Reproducible "Bus error" in 9.2.3 during database dump restoration (Ubuntu Server 12.04 LTS)

Started by Dmitry Koterovalmost 13 years ago5 messages
#1Dmitry Koterov
dmitry@koterov.ru

Hello.

I have a database dump file (unfortunately with proprietary information)
which leads to the following error in logs during its restoration (even
after initdb - it is stable reproducible, at the same large table, the same
time):

*LOG: server process (PID 18705) was terminated by signal 7: Bus error*
DETAIL: Failed process was running: COPY *br_agent_log* (id, agent_id,
stamp, trace, message) FROM stdin;
LOG: terminating any other active server processes
WARNING: terminating connection because of crash of another server process
...
and then, after recovery:
...
redo done at 0/12DDB7A8
...
LOG: database system is ready to accept connections
ERROR: could not read block 1 in file "base/57390/11783": read only 4448
of 8192 bytes at character 39

I think it could look like a memory corruption in PG? BTW 9.1.8 does not
have such problem - the restoration is OK.

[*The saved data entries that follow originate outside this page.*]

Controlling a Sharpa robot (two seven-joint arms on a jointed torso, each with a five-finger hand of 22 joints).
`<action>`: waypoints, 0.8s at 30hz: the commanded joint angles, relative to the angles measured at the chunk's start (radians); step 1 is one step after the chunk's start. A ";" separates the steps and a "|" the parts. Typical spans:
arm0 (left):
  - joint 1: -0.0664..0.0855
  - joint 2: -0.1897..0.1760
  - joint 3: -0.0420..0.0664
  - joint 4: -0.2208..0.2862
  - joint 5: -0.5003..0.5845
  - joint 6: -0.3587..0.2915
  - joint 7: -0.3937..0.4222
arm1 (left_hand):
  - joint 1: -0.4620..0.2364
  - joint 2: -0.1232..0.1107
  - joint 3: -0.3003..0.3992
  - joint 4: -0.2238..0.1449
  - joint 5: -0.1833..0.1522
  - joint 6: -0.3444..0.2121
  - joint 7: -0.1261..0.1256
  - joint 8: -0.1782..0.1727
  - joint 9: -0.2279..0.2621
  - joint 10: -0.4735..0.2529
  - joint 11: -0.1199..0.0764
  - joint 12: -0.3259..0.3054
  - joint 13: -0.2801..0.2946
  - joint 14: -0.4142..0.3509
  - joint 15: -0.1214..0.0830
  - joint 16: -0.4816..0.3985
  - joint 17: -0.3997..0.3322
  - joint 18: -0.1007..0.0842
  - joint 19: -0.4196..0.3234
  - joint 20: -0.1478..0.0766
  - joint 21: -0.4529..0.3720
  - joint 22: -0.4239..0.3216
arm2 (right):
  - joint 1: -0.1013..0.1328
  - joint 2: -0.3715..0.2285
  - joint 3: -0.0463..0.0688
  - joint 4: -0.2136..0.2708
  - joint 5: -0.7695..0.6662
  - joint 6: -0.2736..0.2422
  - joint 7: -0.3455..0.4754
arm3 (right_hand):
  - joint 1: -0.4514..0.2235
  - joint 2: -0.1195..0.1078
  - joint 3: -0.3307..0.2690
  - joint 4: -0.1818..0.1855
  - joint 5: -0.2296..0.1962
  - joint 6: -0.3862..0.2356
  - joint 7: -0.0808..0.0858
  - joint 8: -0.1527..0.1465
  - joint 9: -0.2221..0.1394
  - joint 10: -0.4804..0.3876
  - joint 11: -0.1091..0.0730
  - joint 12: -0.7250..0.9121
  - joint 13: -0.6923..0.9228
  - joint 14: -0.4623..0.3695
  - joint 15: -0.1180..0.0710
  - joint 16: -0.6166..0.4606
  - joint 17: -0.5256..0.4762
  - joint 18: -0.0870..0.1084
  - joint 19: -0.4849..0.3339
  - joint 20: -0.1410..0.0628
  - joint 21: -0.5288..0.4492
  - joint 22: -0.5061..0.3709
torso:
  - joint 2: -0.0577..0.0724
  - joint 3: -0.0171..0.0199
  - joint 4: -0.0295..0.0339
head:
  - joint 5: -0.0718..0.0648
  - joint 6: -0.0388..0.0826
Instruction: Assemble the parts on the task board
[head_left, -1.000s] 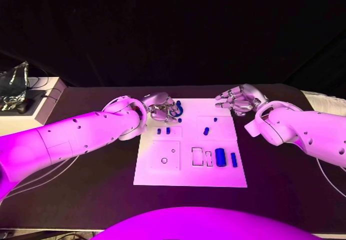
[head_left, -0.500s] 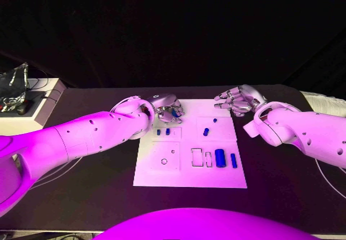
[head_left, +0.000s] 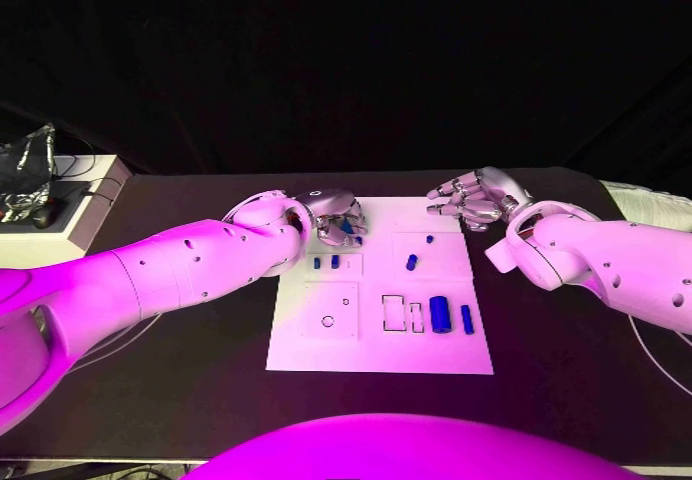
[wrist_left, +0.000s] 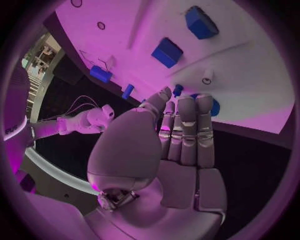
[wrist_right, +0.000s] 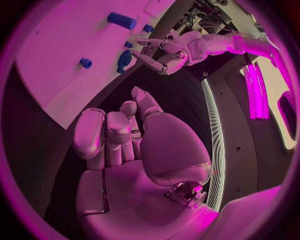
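The white task board (head_left: 382, 345) lies mid-table with several small blue parts on it, among them two short pegs (head_left: 326, 263) and a thick cylinder (head_left: 440, 313). My left hand (head_left: 335, 218) hovers over the board's far left corner with its fingers stretched out straight and side by side (wrist_left: 184, 130). Its fingertips reach a curved blue part (wrist_left: 211, 106), which they partly hide; I see no grip on it. My right hand (head_left: 469, 200) hangs just off the far right corner, fingers loosely bent (wrist_right: 106, 135), holding nothing.
A pale box (head_left: 51, 225) with a shiny item on it stands at the table's far left. Dark tabletop (head_left: 173, 370) surrounds the board. Empty outlined recesses (head_left: 395, 312) sit near the board's centre.
My left hand has swung in over the board's far left corner and now covers the curved blue part that showed beside it. The right hand has barely moved.
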 joint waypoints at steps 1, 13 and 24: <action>0.001 0.007 0.000 -0.006 -0.028 0.029 -0.024 | -0.004 -0.006 0.009 0.001 -0.001 -0.007 0.000 -0.006 -0.001 -0.011 0.002 -0.009 0.000 0.010 0.000 0.003 -0.006 0.017 0.010 0.001 0.018 0.035 | 0.000 0.001 0.000 0.002 -0.001 0.008 0.011 | 0.004 0.001 0.005 -0.002 0.005 0.001 0.004 -0.003 -0.001 -0.004 -0.002 0.000 0.000 -0.003 -0.004 -0.001 0.001 0.003 0.073 -0.005 0.001 0.147 | 0.000 -0.0005 0.0000 | 0.001 0.000; 0.001 0.026 0.000 -0.031 -0.030 0.025 -0.032 | -0.010 -0.012 0.035 0.003 -0.001 -0.031 -0.001 -0.007 -0.002 -0.042 0.005 -0.018 -0.001 0.031 -0.005 -0.004 -0.021 0.020 0.024 0.001 0.047 0.036 | 0.000 0.001 0.000 0.003 -0.001 0.010 0.010 | 0.004 0.002 0.005 -0.002 0.005 0.002 0.004 -0.002 -0.001 -0.002 -0.002 0.001 0.001 -0.002 -0.004 0.001 0.005 0.003 0.073 -0.006 0.004 0.148 | 0.001 0.0004 -0.0005 | -0.001 0.000; 0.001 0.042 -0.004 -0.050 -0.026 0.051 -0.034 | -0.013 -0.007 0.050 0.004 -0.002 -0.028 0.000 -0.006 -0.002 -0.020 -0.002 -0.016 0.000 0.037 -0.011 -0.004 -0.025 0.017 0.028 -0.003 0.058 0.038 | 0.000 0.001 0.000 0.004 -0.001 0.013 0.009 | 0.004 0.002 0.005 -0.002 0.005 0.002 0.004 -0.002 -0.001 -0.002 -0.002 0.001 0.001 -0.002 -0.004 0.001 0.005 0.003 0.073 -0.006 0.004 0.148 | 0.000 0.0001 -0.0004 | -0.004 -0.005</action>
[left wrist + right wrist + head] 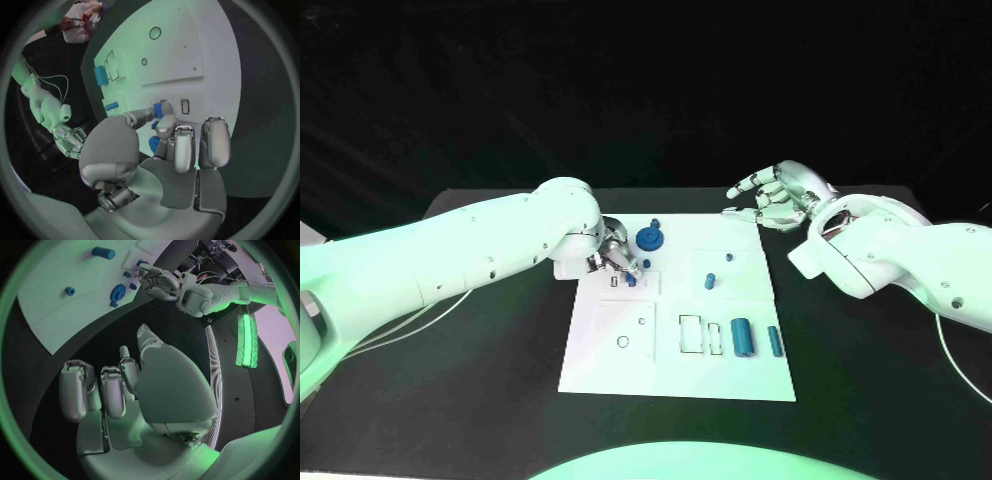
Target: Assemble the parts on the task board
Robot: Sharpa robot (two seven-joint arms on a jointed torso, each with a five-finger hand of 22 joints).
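Black table [473,400]; task board [610,365] shows no legible writing.

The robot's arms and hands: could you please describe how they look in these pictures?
Both arms are smooth, rounded white shells with small dark dots along the casing. Each ends in a silver, many-fingered left hand or right hand, with metallic segmented fingers bearing paler pads and a broad grey palm. Thin pale cables trail beside each arm over the black table.
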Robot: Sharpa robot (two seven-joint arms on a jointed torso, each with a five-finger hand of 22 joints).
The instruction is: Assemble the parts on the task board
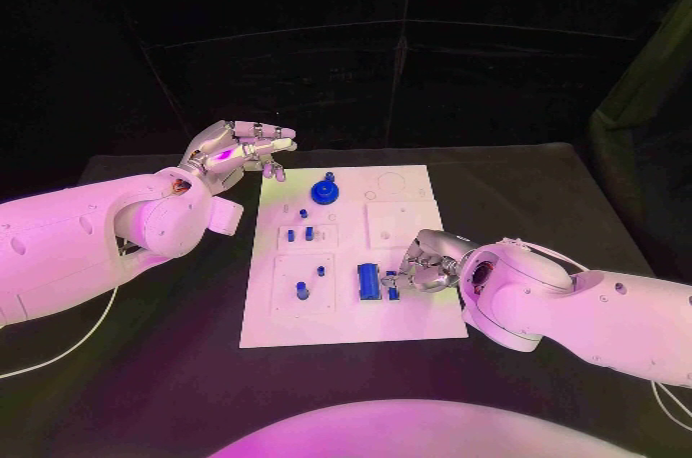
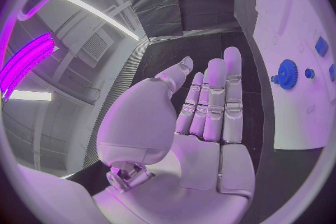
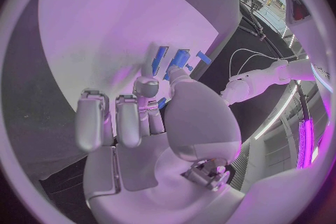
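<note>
bench [image 1: 577,198]: black, matte surface, carries the white plate at its middle | backdrop [image 1: 404,68]: dark curtain hanging behind the far edge of the bench | cable [image 1: 65,353]: thin, pale, lies curved on the bench near its left front

No text, label, brand, number or sign can be read anywhere: the white task board [image 1: 353,258], its blue parts [image 1: 369,280] and the black worktop [image 1: 548,208] carry no legible marking, nor do either hand's casings.
</note>
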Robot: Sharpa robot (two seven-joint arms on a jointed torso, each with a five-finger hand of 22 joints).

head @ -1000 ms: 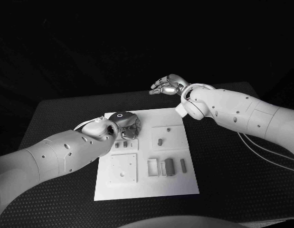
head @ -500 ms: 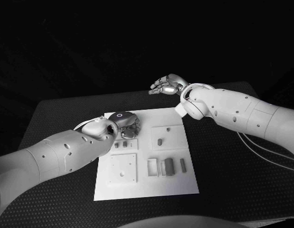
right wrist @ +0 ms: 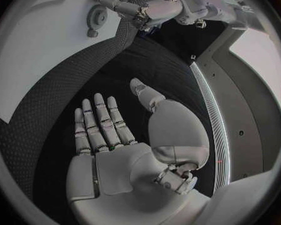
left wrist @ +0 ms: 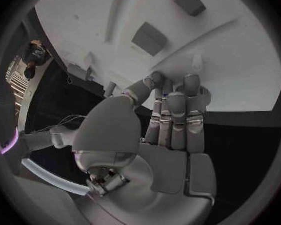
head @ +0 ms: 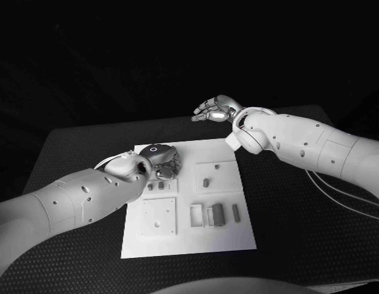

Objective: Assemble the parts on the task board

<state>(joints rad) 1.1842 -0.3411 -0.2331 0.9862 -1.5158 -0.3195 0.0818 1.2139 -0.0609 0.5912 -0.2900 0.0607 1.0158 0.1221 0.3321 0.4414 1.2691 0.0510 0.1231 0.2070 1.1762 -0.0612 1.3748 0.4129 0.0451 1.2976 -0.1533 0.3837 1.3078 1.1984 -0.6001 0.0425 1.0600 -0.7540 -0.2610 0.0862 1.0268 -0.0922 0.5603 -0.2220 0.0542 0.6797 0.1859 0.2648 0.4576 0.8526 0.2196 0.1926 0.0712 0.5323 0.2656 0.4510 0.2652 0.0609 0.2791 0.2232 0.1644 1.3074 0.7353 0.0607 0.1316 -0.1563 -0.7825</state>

Possibly I could help with this crash investigation? How to do it better?
Maybe you have a tutorial article about it which shows the preferable error
reporting format?

#2Kevin Grittner
kgrittn@ymail.com
In reply to: Dmitry Koterov (#1)
Re: Reproducible "Bus error" in 9.2.3 during database dump restoration (Ubuntu Server 12.04 LTS)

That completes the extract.